Task description: The only thing to send back is the number of lines below that hold the string "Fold".

=== Section Start ===

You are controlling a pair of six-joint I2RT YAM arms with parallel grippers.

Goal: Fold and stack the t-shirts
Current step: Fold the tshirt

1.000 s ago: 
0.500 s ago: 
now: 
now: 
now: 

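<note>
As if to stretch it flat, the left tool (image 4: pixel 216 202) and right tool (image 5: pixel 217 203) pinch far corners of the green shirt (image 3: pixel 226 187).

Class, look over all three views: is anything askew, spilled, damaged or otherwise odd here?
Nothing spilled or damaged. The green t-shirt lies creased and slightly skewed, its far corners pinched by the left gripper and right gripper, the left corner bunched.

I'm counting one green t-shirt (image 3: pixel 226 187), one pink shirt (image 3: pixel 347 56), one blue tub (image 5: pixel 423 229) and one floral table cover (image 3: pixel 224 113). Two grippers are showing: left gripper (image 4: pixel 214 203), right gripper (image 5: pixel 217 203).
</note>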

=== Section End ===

Response to the task: 2